The Dara Khosrowshahi Vs Travis Kalanick way
An earlier communique sent by ex-CEO of Uber, Travis Kalanick, is full of sexual explicit. It carries a kind of frat boy or bro code language pushed down the employees’ throat with suggestions on who to have sex with and what is permissible (drinks and drugs), where to puke, and all nincompoop. Here is what he wrote:
“Have a great fucking time. Do not have sex with another employee UNLESS a) you have asked that person for that privilege and they have responded with an emphatic "YES! I will have sex with you" AND b) the two (or more) of you do not work in the same chain of command. Yes, that means that Travis will be celibate on this trip.”
Contrarily, the email sent by Dara Khosrowshahi, the current CEO of Uber, gets full points for being right on all the right communication parameters. The mail came as an aftermath of London’s transport authority, Transport for London (TfL)’s, decision to halt Uber’s licenses on charges of unmet corporate responsibility (apathy with respect to public safety and security implications). Here is what Dara’s mail said:
“While the impulse may be to say that this is unfair, one of the lessons I've learned over time is that change comes from self-reflection. So it's worth examining how we got here. The truth is that there is a high cost for a bad reputation. Irrespective of whether we did everything that is being said about us in London today (and to be clear, I don't think we did), it really matters what people think of us, especially in a global business like ours, where actions in one part of the world can have serious consequences in another.”
Communication Etiquettes to Steal from Dara Khosrowshahi
Vulnerability as an underrated personal dimension: Everyone expects the CEO of one of the largest companies on the planet to be perfect.
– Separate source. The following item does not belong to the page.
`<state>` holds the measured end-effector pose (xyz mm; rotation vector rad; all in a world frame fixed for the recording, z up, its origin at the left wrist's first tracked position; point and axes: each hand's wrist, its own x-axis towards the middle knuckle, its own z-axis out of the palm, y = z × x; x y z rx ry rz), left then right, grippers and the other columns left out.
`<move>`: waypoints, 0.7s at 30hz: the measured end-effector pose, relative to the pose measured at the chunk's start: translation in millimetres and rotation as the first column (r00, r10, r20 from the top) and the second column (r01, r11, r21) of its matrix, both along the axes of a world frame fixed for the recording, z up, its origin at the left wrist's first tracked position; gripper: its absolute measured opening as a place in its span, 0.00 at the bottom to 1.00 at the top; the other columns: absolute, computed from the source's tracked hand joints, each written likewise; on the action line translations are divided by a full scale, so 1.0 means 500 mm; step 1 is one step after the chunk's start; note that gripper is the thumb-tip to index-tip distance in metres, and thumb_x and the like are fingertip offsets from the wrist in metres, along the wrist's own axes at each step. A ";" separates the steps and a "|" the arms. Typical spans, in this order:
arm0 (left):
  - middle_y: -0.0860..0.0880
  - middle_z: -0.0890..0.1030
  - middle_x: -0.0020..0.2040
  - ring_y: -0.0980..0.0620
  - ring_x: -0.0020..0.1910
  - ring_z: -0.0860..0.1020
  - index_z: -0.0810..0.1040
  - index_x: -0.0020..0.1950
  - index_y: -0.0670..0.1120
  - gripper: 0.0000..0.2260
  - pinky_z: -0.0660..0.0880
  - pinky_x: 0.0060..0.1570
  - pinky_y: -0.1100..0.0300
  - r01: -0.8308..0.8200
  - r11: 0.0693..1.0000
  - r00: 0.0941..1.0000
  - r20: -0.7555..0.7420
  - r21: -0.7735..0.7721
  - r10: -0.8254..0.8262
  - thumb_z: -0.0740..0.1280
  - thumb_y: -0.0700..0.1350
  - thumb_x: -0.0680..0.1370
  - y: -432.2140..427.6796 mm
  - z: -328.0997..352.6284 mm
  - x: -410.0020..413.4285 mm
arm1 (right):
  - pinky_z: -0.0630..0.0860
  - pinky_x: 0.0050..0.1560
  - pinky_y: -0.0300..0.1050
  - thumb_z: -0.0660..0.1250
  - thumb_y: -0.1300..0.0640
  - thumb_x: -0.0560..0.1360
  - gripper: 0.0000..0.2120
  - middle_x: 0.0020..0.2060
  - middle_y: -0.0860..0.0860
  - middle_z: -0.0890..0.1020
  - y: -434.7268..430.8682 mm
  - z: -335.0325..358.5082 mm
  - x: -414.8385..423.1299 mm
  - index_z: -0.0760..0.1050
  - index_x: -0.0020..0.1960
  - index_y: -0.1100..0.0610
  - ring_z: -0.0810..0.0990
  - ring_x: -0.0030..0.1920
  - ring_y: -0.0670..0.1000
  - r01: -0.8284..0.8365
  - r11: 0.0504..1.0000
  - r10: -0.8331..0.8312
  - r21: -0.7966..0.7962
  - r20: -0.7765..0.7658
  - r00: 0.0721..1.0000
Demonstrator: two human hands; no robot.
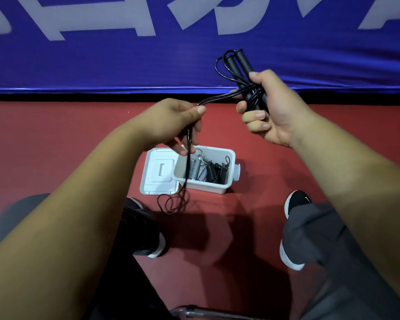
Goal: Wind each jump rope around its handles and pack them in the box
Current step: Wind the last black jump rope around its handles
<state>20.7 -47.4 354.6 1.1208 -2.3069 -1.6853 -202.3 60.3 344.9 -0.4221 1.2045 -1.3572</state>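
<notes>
Grey trousers point(321, 229), black shoes point(297, 200)

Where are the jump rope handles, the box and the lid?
jump rope handles point(242, 60): head view, upper shaft of one black handle.
box point(206, 186): head view, near outer wall.
lid point(156, 181): head view, flat white face.

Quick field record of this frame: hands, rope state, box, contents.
right hand: holds both black handles together, a few jump rope turns round them
left hand: pinches the rope leading to the handles
slack: hangs below left hand, loose loops down by the lid
box: white, open, on red floor; lid lying beside it
contents: grey and black coil springs
</notes>
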 end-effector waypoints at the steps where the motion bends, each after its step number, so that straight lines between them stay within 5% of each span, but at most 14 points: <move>1: 0.37 0.84 0.42 0.42 0.41 0.86 0.78 0.52 0.40 0.16 0.82 0.38 0.54 0.000 0.999 0.998 -0.066 0.047 0.004 0.62 0.52 0.87 -0.003 0.002 0.004 | 0.53 0.21 0.37 0.63 0.42 0.83 0.17 0.35 0.52 0.75 -0.002 -0.005 -0.003 0.74 0.51 0.57 0.59 0.27 0.44 0.030 0.999 -0.030 0.011 0.006 1.000; 5: 0.40 0.86 0.52 0.43 0.56 0.85 0.82 0.57 0.42 0.05 0.81 0.61 0.50 0.106 0.994 0.981 -0.166 0.028 -0.100 0.67 0.40 0.84 -0.018 -0.010 0.018 | 0.56 0.19 0.37 0.65 0.44 0.82 0.16 0.35 0.52 0.76 -0.009 -0.025 -0.010 0.72 0.63 0.53 0.60 0.26 0.44 0.112 0.993 -0.113 0.027 0.065 0.991; 9: 0.48 0.88 0.50 0.53 0.52 0.85 0.86 0.62 0.49 0.11 0.79 0.63 0.58 0.206 0.976 0.979 0.022 -0.075 -0.205 0.72 0.40 0.81 -0.024 -0.019 0.028 | 0.53 0.22 0.37 0.67 0.41 0.82 0.20 0.34 0.50 0.75 -0.006 -0.018 -0.011 0.77 0.62 0.56 0.59 0.26 0.44 0.068 0.997 -0.068 0.021 0.031 0.997; 12: 0.53 0.89 0.45 0.61 0.46 0.84 0.87 0.61 0.53 0.11 0.76 0.55 0.68 0.255 0.942 0.954 0.215 -0.220 -0.208 0.74 0.42 0.80 -0.027 -0.035 0.024 | 0.52 0.24 0.37 0.68 0.37 0.80 0.27 0.35 0.50 0.75 -0.001 -0.009 -0.005 0.78 0.63 0.60 0.59 0.26 0.43 -0.071 0.997 0.072 0.028 -0.025 0.997; 16: 0.51 0.88 0.40 0.58 0.39 0.84 0.89 0.57 0.50 0.09 0.74 0.39 0.74 0.224 0.922 0.949 0.287 -0.316 -0.131 0.75 0.40 0.78 -0.031 -0.064 0.009 | 0.54 0.20 0.35 0.69 0.42 0.79 0.23 0.35 0.49 0.75 0.010 -0.001 0.020 0.74 0.63 0.60 0.59 0.25 0.41 -0.282 0.959 0.282 0.030 -0.004 0.959; 19: 0.50 0.87 0.38 0.59 0.33 0.81 0.89 0.53 0.50 0.06 0.75 0.33 0.71 0.228 0.895 0.941 0.322 -0.383 -0.103 0.77 0.42 0.77 -0.033 -0.078 -0.004 | 0.55 0.21 0.34 0.69 0.46 0.77 0.15 0.37 0.51 0.75 0.020 0.002 0.033 0.72 0.57 0.54 0.61 0.26 0.42 -0.397 0.918 0.397 0.002 0.035 0.917; 21: 0.48 0.86 0.37 0.56 0.33 0.82 0.89 0.49 0.49 0.04 0.83 0.37 0.60 0.176 0.900 0.958 0.280 -0.399 -0.063 0.77 0.41 0.76 -0.036 -0.087 -0.012 | 0.56 0.22 0.34 0.68 0.49 0.78 0.11 0.38 0.52 0.76 0.029 0.002 0.040 0.70 0.55 0.52 0.62 0.27 0.42 -0.458 0.889 0.458 -0.003 0.055 0.887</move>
Dara differs. He isn’t afraid to expose vulnerabilities: fear of competition, fear of facing failures when stepping out of your comfort zone. It doesn’t show he is weak. It just shows he is human and employees can easily relate to it and find a safe space to innovate, discuss, experiment, fail, and then succeed.
Self-reflection: The mail recognizes the consequences of a legacy sidelined by myriad allegations. Dara calls out to employees saying bad reputation is costing them business. He wants employees to introspect how bad future incidents can be prevented by being aware in the present.
Motivation: Motivation hits on the emotional quotient of employees. Dara knows how a company’s bottom-line is hugely dependent on employees’ active participation and contribution.